TFS 2012 Build “Access to Path Denied”

As others mentioned, this happens when performing multithreaded builds with a common destination directory and the file copy task happens to encounter a simultaneous conflict with a copy task running for a different project.

Normally this should result in a “file used by another process” exception (which is handled and retried by the file copy task) but sometimes the file operation results in an “Access is denied” exception instead. (I’m still not sure why)

Some suggest that you should “solve the duplication”, but I don’t see that as being feasible for cases where all the projects need to directly reference a library like log4net.

Obviously one way to prevent the issue is to explicitly run msbuild with /p:BuildInParallel=false or /m:1 or /maxcpucount:1 (or omit the argument entirely) to force single-threaded mode.

However, in TFS 2013, the default build template automatically always passes /m (use all cores) to msbuild, which silently overrides any single-thread setting you can manually pass in. (Determined by my own experimentation and examining diagnostic logs)

Another workaround I attempted was to manually pass /p:AllowedReferenceRelatedFileExtensions=none to msbuild, which prevents all pdb and xml files from being copied from referenced libraries. (Since for a while I only ever saw xml files having this issue.) But then I kept having problems with log4net.dll.
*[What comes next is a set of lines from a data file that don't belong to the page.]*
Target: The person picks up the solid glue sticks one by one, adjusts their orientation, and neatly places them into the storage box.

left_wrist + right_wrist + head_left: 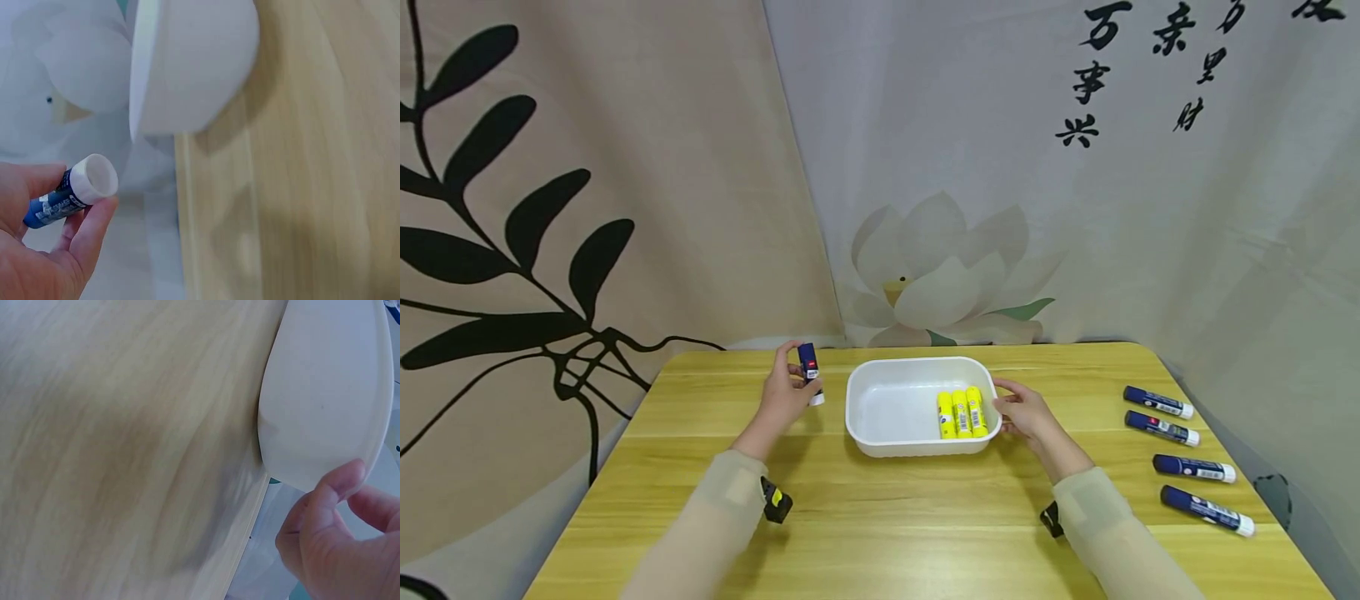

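Between the thumb and fingers of my left hand (784,395) is a dark blue glue stick (808,363) with a white end, held over the table left of a white plastic basin. In the left wrist view, the white end of this stick (57,204) points toward the basin's side. My right hand (1028,414) pinches the right rim of the white basin (887,448), thumb and fingers on either side of the edge in the right wrist view. Inside the basin, at its right end, three yellow glue sticks (960,414) lie side by side.
Several dark blue sticks with white ends lie spread along the table's right side, among them an upper one (1157,402) and the nearest one (1206,510). The wooden table (895,533) ends at a printed curtain (700,167) behind it.
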### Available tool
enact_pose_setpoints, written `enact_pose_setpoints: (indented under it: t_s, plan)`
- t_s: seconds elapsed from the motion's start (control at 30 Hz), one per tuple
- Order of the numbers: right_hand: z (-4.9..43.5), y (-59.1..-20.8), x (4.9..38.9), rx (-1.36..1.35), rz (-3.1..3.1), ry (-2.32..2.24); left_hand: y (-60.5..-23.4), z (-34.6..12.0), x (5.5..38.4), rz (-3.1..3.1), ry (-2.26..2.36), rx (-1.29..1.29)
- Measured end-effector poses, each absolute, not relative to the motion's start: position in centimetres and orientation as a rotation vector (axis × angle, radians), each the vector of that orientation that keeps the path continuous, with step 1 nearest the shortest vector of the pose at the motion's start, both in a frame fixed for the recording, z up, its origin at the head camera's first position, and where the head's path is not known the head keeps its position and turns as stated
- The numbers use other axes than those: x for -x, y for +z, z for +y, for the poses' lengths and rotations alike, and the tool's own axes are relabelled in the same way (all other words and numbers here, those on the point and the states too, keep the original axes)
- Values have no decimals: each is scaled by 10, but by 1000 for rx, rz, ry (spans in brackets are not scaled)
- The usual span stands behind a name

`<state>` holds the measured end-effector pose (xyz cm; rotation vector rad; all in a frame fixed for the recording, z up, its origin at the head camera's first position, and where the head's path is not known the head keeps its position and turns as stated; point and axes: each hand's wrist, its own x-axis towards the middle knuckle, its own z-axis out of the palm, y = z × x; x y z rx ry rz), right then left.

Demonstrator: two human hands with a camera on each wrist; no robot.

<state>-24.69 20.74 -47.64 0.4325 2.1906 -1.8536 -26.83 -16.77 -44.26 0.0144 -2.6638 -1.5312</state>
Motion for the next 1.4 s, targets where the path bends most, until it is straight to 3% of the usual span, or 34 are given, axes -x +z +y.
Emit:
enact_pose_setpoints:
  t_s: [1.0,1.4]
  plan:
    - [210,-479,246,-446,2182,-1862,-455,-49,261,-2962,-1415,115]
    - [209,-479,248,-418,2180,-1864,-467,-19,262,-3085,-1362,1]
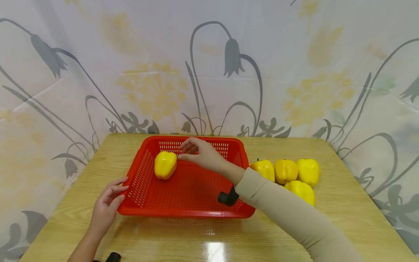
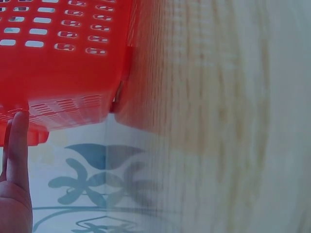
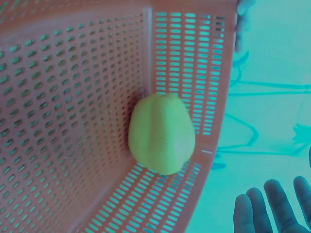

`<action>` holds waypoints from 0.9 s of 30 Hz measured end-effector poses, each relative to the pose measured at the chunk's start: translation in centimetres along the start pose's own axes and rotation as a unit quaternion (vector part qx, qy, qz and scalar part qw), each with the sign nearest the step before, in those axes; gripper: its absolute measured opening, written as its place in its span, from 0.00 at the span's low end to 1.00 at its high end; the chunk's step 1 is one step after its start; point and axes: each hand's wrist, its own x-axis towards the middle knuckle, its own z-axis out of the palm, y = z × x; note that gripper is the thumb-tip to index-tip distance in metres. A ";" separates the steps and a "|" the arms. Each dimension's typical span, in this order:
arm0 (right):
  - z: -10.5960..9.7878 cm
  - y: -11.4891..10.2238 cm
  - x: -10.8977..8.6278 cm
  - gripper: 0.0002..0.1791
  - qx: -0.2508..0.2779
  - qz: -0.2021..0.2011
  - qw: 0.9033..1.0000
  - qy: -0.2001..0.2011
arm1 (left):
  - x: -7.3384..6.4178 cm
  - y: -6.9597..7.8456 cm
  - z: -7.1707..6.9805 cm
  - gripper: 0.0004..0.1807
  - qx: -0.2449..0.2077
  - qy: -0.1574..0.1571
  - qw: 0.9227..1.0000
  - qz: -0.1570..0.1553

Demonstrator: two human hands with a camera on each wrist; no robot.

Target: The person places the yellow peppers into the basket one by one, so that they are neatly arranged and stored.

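A yellow bell pepper [image 1: 165,165] lies in the back left corner of a red perforated plastic basket [image 1: 183,213]. My right hand [image 1: 204,154] is over the basket, just right of that pepper, its fingers loosely bent with nothing between them. In the right wrist view the pepper [image 3: 162,134] sits apart from the fingers. Fingertips of my left hand [image 1: 106,203] rest at the basket's left rim, and the left wrist view has one straight finger [image 2: 19,145] against the basket's outer side.
Right of the basket, several more yellow bell peppers [image 1: 308,172] are grouped on the wooden table [image 1: 343,203], partly hidden by my right sleeve [image 1: 288,214]. A flower-patterned cloth [image 1: 209,72] hangs behind the table.
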 end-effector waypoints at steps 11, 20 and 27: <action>-1.2 -0.8 -2.6 0.15 -0.001 -0.013 1.000 0.026 | 0.0 -0.1 -0.1 0.09 -0.009 -0.007 1.000 -0.004; -2.6 0.0 -4.9 0.15 0.006 -0.016 0.999 0.040 | 0.1 0.0 0.0 0.09 0.007 0.001 1.000 -0.007; -3.7 0.9 -7.1 0.15 0.013 -0.028 0.998 0.057 | 0.0 0.1 0.1 0.09 0.014 0.006 1.000 -0.004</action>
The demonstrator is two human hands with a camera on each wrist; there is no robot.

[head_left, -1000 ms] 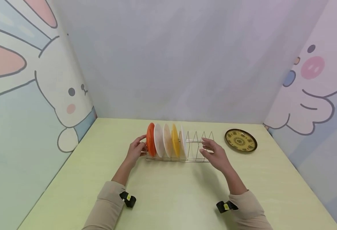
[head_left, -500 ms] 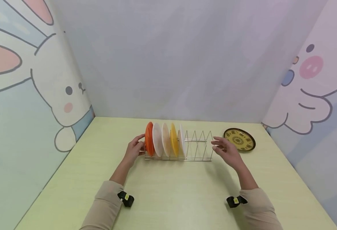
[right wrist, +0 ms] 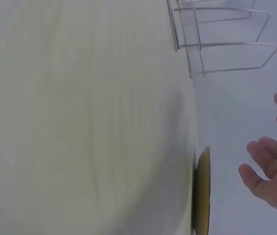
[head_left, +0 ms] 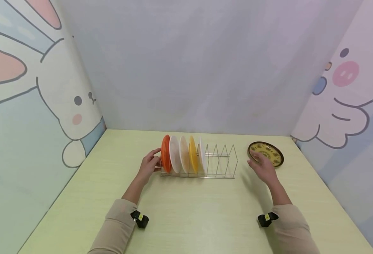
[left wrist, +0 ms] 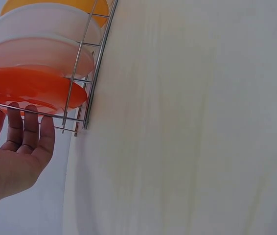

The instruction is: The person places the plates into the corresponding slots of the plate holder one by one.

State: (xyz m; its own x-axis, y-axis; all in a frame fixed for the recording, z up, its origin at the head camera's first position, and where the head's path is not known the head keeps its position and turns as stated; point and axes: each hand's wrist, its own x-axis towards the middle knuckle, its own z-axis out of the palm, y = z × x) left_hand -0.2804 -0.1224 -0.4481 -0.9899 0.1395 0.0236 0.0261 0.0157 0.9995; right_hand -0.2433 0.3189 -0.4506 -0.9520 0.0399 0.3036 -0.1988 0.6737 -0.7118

The ultimate workaround that I used was one I discovered by decompiling the source code for Microsoft.Build.Tasks.Copy:

if (hrForException == -2147024891)
{
    if (!Copy.alwaysRetryCopy)
        throw;
    else
        this.LogDiagnostic("Retrying on ERROR_ACCESS_DENIED because MSBUILDALWAYSRETRY = 1", new object[0]);
}

If error -2147024891 (0x80070005 access is denied) occurs, the Copy task will check a special variable to see if it should retry. That value is set via an environment variable:

Copy.alwaysRetryCopy = Environment.GetEnvironmentVariable("MSBUILDALWAYSRETRY") != null;

After setting the environment variable MSBUILDALWAYSRETRY = 1 (and restarting the build server), the problem went away. And I also periodically started seeing “Retrying on ERROR_ACCESS_DENIED…” as warnings in the build logs, proving that the setting was taking effect, (instead of the builds merely coincidentally succeeding).

(Note that this environment variable is not well documented, use as appropriate.)

Update: Apparently TFS 2015 no longer overrides your /m:1 with /m (even on legacy/XAML build definitions), which should make /m:1 a valid fix again.